Elle Johnson Interview: ‘Self Made’ showrunner
Elle Johnson, the showrunner for “Self Made: Inspired by the Life of Madam C.J. Walker,” cuts right to the chase when it comes to how black people in America, and black women in particular, have been maligned because of their hair. “That is a struggle that has persisted ever since we were brought to this country as slaves. We’ve had to adapt to what is a white standard of beauty and our hair was not included in that,” she explains in our recent webchat (watch the video above).
When Madam C.J. Walker came along with her products, those items allowed black women to be able to care and style their hair in a way that they had never been able to before.
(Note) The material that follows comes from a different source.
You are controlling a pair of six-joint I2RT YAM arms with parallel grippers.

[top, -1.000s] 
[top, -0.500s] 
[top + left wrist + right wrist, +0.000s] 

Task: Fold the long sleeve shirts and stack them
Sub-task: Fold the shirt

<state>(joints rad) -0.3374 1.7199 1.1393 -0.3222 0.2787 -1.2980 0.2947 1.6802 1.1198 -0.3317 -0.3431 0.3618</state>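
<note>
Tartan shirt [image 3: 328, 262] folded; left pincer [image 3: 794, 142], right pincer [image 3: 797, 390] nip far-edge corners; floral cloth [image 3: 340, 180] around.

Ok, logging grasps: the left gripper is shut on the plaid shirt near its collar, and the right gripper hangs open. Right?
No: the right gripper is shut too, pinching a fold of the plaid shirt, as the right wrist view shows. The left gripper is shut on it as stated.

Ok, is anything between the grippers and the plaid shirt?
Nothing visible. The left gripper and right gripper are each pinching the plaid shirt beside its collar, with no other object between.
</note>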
But it was more than just hair care that Walker brought to black women. “She created an industry that also enabled them to work outside of being domestics to get them out of menial jobs and put them into jobs where they were saleswomen, hairdressers and salon owners.”
“Self Made,” starring Oscar winner Octavia Spencer as the titular character, chronicles how Walker, born Sarah Breedlove, went from being a domestic clothes washer to a mogul of hair products for black women under the name Madam C.J. Walker. In doing so during the 1900s and 1910s, she became the first woman to become a self-made millionaire. The Netflix limited series also stars Tiffany Haddish, Blair Underwood, Carmen Ejogo, Bill Bellamy and Garrett Morris.
Working on this project was not just a professional one for Johnson. She actually had her own journey of self-discovery in terms of her own hair after working on the show. “I’ve processed my hair, straightened, relaxed my hair and as a result of working on this show, I started to question why I was continuing to do this to myself for most of my life,” she admits. Johnson then did “the big chop,” got all of the dye and relaxer out and started wearing her hair naturally. “As a result of trying to tell her story that I really felt like I needed to free myself from the constraints of having to have a certain type of hair and a certain type of beauty.”
Even though the series is four episodes, there were still aspects of Walker’s life that weren’t able to be included in the program. In particular, Johnson highlighted how she wished the series could have addressed Walker’s involvement in the anti-lynching movement and advocacy for federal anti-lynching legislation that brought her to a meeting at the White House. After her meeting at the White House, “as a result of being this kind of millionaire, super powerful, black woman she got on a list at the Department of Defense and so they put a spy in her camp to see what she was up to,” Johnson explains. She elaborates that the reason we know about this is because Walker’s great-granddaughter, A’Lelia Bundles, had gotten access to the correspondence the spy had with the D.O.D. for her biography of Walker, which served as the basis for the limited series.